## Your assignment
Of all the lines in the entries below, give again exactly those starting at the line containing "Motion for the" and ending at the line containing "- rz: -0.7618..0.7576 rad", both ends included, and no others.
─── Data extract
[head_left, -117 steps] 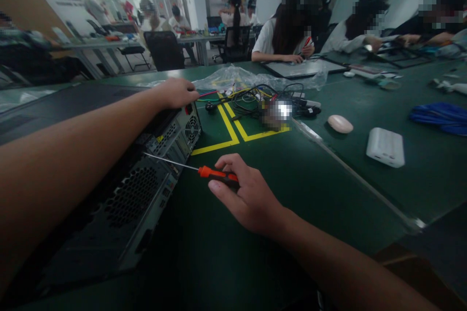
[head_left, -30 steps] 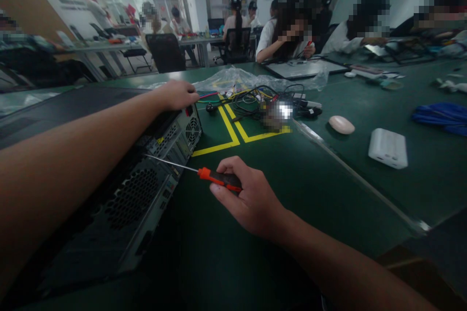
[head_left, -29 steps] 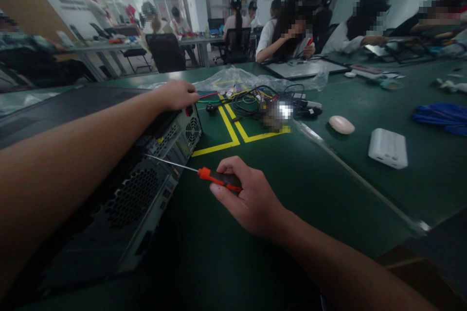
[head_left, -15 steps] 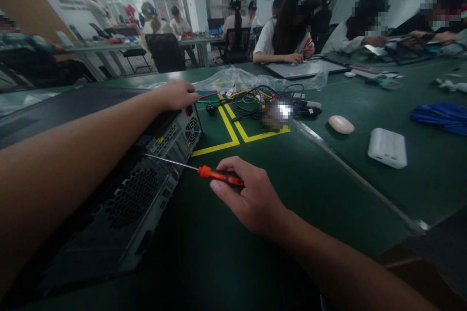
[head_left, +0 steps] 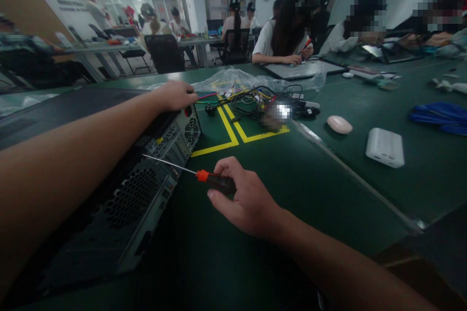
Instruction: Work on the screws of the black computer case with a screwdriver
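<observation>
A black desktop computer case [head_left: 138, 194] lies on its side on the green table [head_left: 292, 175], its rear panel facing right. My right hand [head_left: 244, 199] is closed around the orange and black handle of a screwdriver [head_left: 204, 177]. Its thin metal shaft points left and its tip meets the case's rear panel. My left hand [head_left: 177, 95] rests curled over the case's far top corner, the forearm stretched across the case.
A tangle of coloured cables [head_left: 251, 99] and a clear plastic bag [head_left: 233, 77] lie beyond yellow floor-tape lines [head_left: 228, 129]. A pink oval object [head_left: 339, 124], a white box [head_left: 385, 146] and blue cloth [head_left: 441, 116] sit to the right. Several people work at the far side.
My right hand has turned slightly on the screwdriver handle, so less orange shows. The shaft tip stays on the rear panel and my left hand has not moved.
</observation>
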A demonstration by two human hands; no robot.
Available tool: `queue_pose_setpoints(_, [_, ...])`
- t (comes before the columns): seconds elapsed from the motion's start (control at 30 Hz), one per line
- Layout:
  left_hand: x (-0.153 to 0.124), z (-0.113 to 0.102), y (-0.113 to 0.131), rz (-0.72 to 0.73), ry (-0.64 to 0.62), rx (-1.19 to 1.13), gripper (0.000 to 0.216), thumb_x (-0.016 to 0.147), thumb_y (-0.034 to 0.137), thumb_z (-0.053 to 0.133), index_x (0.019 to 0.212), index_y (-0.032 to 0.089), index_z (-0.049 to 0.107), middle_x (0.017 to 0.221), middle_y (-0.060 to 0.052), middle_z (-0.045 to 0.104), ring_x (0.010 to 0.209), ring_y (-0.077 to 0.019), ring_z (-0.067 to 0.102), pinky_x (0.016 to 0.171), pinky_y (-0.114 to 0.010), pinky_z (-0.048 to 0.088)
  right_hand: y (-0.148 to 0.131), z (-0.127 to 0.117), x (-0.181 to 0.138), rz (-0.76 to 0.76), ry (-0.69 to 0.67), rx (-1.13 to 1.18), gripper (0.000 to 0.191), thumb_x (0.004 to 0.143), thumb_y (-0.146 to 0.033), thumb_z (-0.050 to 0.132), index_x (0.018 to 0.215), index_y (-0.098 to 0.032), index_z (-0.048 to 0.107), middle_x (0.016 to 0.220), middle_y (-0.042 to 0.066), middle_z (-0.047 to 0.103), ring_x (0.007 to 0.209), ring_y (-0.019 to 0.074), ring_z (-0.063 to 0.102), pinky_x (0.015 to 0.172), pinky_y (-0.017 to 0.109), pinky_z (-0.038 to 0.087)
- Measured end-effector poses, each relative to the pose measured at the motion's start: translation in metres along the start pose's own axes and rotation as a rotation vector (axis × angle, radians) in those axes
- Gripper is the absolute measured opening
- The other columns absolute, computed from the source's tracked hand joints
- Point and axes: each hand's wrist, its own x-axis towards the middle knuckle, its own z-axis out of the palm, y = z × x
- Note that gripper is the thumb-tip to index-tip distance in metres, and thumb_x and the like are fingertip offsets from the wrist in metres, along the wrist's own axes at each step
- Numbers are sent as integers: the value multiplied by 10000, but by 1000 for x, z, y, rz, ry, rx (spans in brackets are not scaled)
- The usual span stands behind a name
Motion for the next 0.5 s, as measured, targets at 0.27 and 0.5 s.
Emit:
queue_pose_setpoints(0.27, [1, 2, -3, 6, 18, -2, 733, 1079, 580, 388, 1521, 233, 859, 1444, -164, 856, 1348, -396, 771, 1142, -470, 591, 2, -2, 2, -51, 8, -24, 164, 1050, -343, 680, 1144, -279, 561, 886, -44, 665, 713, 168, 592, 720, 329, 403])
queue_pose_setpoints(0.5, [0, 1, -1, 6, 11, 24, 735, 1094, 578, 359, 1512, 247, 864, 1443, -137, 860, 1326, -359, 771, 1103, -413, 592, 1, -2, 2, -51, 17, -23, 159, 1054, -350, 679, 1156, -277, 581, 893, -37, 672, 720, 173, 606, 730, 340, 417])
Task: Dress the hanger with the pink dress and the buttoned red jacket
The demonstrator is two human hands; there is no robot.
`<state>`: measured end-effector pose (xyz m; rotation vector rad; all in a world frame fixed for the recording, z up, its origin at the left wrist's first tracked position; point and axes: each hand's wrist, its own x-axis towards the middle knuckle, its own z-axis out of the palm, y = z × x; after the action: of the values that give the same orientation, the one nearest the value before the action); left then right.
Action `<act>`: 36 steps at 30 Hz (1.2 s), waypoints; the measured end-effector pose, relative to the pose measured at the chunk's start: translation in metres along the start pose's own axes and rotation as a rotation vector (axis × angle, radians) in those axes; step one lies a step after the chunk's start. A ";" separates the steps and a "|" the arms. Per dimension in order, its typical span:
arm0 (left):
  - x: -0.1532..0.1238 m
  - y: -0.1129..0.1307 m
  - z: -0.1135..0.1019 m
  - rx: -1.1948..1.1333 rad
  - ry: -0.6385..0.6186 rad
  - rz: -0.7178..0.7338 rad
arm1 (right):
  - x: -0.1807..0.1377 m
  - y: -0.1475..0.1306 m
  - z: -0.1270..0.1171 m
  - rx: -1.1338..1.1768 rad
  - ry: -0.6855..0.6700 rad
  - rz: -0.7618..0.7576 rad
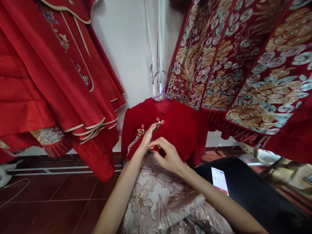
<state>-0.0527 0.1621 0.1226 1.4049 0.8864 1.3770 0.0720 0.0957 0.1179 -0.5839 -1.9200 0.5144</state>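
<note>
A red jacket (180, 126) hangs in front of me on a purple hanger (166, 85). Gold and red beading (140, 131) trails down one side of its chest, and a beaded fastening (160, 121) sits below the neckline. My left hand (149, 135) lies edge-on against the jacket front, fingers straight and together, tips beside that fastening; its thumb is hidden. Just below, my right hand (168, 155) has thumb and forefinger bent into a pinch at a small beaded button (151, 147) on the front opening. The fingers partly cover this button.
Red garments with pale piping (80, 107) hang at the left. Heavily embroidered red panels (234, 74) hang at the right. A lit phone (219, 181) lies on a black seat (234, 165). Shiny floral fabric (156, 201) spreads below my forearms. A white rail (65, 170) runs low at the left.
</note>
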 end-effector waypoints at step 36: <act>0.004 -0.024 -0.069 0.193 0.366 0.085 | 0.065 0.086 0.044 -0.118 0.155 0.194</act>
<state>-0.1175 0.1823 0.0957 1.3675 1.2358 1.6827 0.0221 0.1986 0.0964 -0.8683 -1.7642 0.4655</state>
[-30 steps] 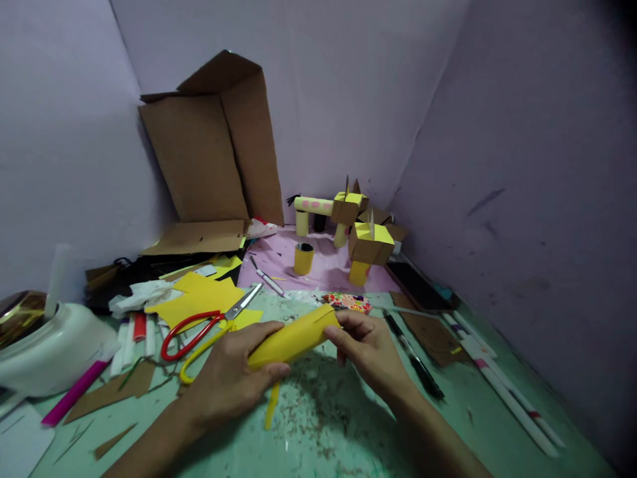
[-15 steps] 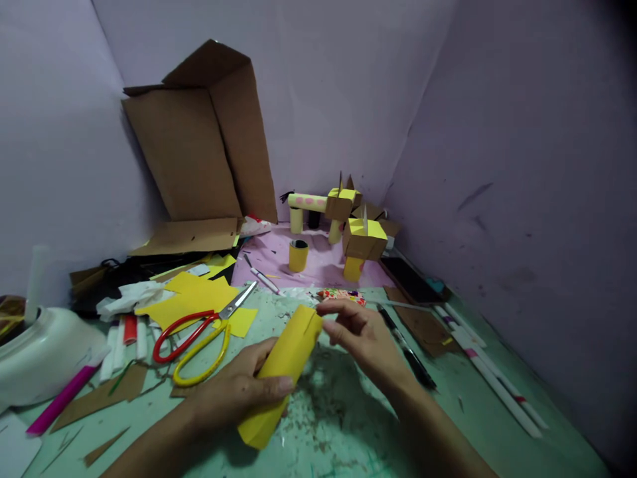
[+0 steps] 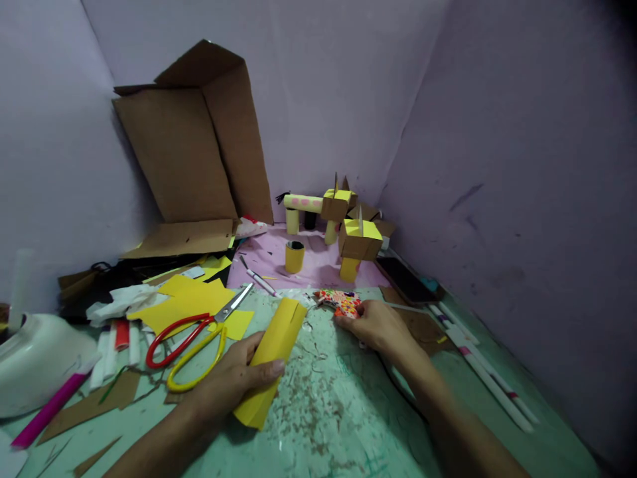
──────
## Exercise output
Motion for the next 0.5 s, as measured, targets at 0.27 and 0.5 s.
Emit:
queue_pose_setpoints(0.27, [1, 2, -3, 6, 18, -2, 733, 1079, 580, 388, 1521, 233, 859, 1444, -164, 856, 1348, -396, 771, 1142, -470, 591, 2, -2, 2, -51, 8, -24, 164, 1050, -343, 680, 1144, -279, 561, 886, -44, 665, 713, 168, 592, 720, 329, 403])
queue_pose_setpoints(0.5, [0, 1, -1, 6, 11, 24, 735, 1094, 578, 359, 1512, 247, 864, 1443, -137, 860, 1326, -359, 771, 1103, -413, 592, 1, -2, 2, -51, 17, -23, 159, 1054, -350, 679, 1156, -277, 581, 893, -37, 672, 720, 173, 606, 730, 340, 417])
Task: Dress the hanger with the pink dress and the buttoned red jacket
The demonstrator is two human hands; there is no robot.
`<state>`: measured end-effector pose (xyz m; rotation vector rad; all in a world frame fixed for the recording, z up, its origin at the left wrist's first tracked position; point and axes: each hand's wrist, its own x-axis towards the middle knuckle, its own z-axis out of the palm, y = z × x; after the action: of the values that give the same orientation, the one nearest the value before the action); left then right.
Action `<act>`: 36 steps at 30 Hz (1.2 s), waypoints; the measured end-effector pose, relative to the pose measured at the chunk's start: translation in metres along the start pose's own axes and rotation as a rotation vector (axis × angle, radians) in those axes; step one lies a step after the chunk's start. A ";" separates the steps and a "|" the arms. Per dimension in order, its typical span:
arm0 (left):
  - x: -0.1532..0.1238 m
  - y: -0.1129..0.1307 m
  - z: -0.1135..0.1019 m
  - rx: -1.1948..1.1333 rad
  - ry: -0.6385..0.6186 rad
  - rz: -0.7178..0.7338 rad
arm1 (right):
  - x: -0.1807..0.1377 m
  - y: -0.1475..0.1306 m
  - z: -0.1270..0.1171 m
  - rx: -1.1338..1.1768 rad
  - ry: -0.6855..0.6700 rad
  - rz: -0.7618..0.7576 rad

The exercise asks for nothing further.